[Brief]: Every line of the material needs an exact copy, apart from the images.

═══ Data shown

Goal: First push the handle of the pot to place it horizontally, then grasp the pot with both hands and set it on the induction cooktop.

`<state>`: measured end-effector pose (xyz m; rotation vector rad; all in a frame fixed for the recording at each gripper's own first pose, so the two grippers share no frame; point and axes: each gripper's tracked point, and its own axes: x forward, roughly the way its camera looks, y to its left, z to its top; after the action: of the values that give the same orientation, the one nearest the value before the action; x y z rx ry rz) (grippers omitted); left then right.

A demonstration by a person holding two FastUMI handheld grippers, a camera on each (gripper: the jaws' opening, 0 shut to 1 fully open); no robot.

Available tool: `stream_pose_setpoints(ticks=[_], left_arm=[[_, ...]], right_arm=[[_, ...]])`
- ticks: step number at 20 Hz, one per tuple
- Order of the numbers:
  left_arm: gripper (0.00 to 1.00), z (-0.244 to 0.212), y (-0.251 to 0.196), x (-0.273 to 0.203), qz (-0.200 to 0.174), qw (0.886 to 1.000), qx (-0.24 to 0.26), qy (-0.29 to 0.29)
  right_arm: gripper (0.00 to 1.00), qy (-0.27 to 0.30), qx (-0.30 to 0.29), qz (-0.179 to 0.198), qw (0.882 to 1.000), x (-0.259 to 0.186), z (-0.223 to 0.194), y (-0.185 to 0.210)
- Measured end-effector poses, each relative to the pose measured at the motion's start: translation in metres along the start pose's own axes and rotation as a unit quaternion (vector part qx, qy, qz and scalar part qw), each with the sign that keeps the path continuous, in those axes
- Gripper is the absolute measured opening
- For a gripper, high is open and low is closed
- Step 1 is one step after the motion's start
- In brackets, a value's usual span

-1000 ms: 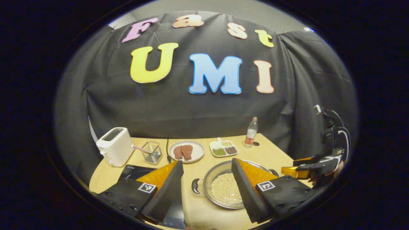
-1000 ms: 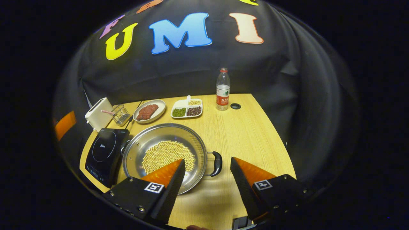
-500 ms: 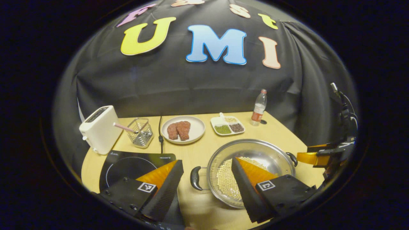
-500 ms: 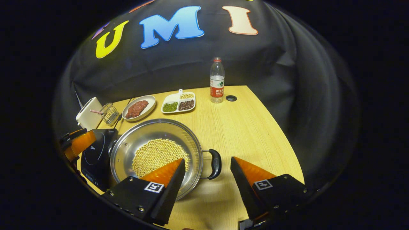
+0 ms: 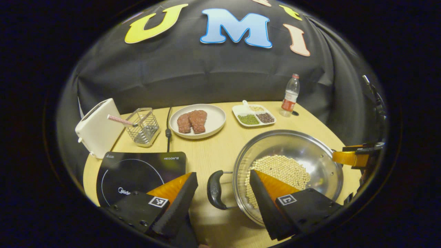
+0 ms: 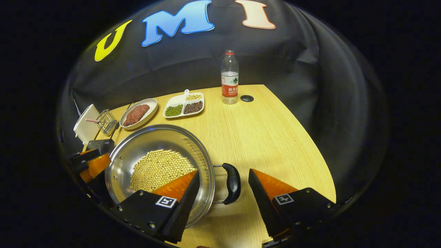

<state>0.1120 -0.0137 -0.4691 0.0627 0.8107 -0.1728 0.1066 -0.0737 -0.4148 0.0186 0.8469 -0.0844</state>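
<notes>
The pot (image 5: pixel 287 172) sits on the wooden table (image 6: pixel 268 137) with a layer of pale beans (image 5: pixel 280 170) in its bottom, just right of the induction cooktop (image 5: pixel 137 172) and not yet on it. Its two black handles point to either side, which suggests the pushing step is done and the two-handed grasp is what comes next. The left gripper (image 5: pixel 223 203) is wide open and holds nothing; the pot's left handle (image 5: pixel 215 189) lies in the gap between its fingers, with no contact visible. The right gripper (image 6: pixel 223 199) is likewise wide open and empty, with the pot's right handle (image 6: pixel 232 183) framed between its fingers, again untouched as far as can be judged. Behind the pot stand a plate of meat (image 5: pixel 198 120), a divided dish of beans (image 5: pixel 254 115) and a water bottle (image 6: pixel 229 82). Closing on both handles, lifting and carrying the pot leftward onto the cooktop all remain.
</notes>
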Motion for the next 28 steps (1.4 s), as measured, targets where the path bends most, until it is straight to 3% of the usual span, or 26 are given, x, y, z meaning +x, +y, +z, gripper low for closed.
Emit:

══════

[Completed task]:
Goal: First push the handle of the pot to place it horizontally, then grasp the pot with both hands and set it on the induction cooktop.

`<state>`: measured end-effector pose (xyz m; rotation vector rad; all in a frame fixed for the recording at each gripper's own first pose, so the two grippers share no frame; point and axes: each gripper's tracked point, and its own axes: x forward, roughly the way its camera looks, y to its left, z to its top; after the action: of the values that give the same orientation, the one nearest the value before the action; x y z rx ry rz) (grippers omitted); left then right.

A demonstration by a person holding two FastUMI handheld grippers, a camera on each (gripper: the jaws' opening, 0 shut to 1 fully open); no robot.

Available tool: `stream_pose_setpoints(ticks=[_], left_arm=[[_, ...]], right_arm=[[_, ...]])`
- ticks: step number at 20 Hz, one per tuple
- Order of the numbers:
  left_arm: gripper (0.00 to 1.00), z (-0.244 to 0.212), y (-0.251 to 0.196), x (-0.273 to 0.203), qz (-0.200 to 0.174), qw (0.886 to 1.000), qx (-0.24 to 0.26), qy (-0.29 to 0.29)
  right_arm: gripper (0.00 to 1.00), qy (-0.27 to 0.30), qx (-0.30 to 0.29), qz (-0.179 to 0.198), qw (0.882 to 1.000), x (-0.259 to 0.186), z (-0.223 to 0.194), y (-0.185 to 0.210)
- Measured end-effector poses, each relative to the pose measured at the motion's start: translation in metres along the start pose's own axes and rotation as a unit quaternion (vector part qx, qy, qz and scalar part qw), each with the sign that keeps the path continuous, in those axes
- Gripper is the absolute measured opening
- For a gripper, high is open and low is closed
- Step 1 is one step after the motion's start
- In brackets, a value's usual span

-1000 ms: 
-1000 ms: 
-500 ms: 
-500 ms: 
+0 ms: 
+0 ms: 

<state>0.1120 -0.0137 -0.4691 0.0627 0.8107 -0.1728 0.1066 -0.0737 -0.4148 0.0186 0.8469 -0.0844</state>
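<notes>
The pot (image 5: pixel 287 172) sits on the wooden table (image 6: pixel 268 137) with a layer of pale beans (image 5: pixel 280 170) in its bottom, just right of the induction cooktop (image 5: pixel 137 172) and not yet on it. Its two black handles point to either side, which suggests the pushing step is done and the two-handed grasp is what comes next. The left gripper (image 5: pixel 223 203) is wide open and holds nothing; the pot's left handle (image 5: pixel 215 189) lies in the gap between its fingers, with no contact visible. The right gripper (image 6: pixel 223 199) is likewise wide open and empty, with the pot's right handle (image 6: pixel 232 183) framed between its fingers, again untouched as far as can be judged. Behind the pot stand a plate of meat (image 5: pixel 198 120), a divided dish of beans (image 5: pixel 254 115) and a water bottle (image 6: pixel 229 82). Closing on both handles, lifting and carrying the pot leftward onto the cooktop all remain.
</notes>
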Motion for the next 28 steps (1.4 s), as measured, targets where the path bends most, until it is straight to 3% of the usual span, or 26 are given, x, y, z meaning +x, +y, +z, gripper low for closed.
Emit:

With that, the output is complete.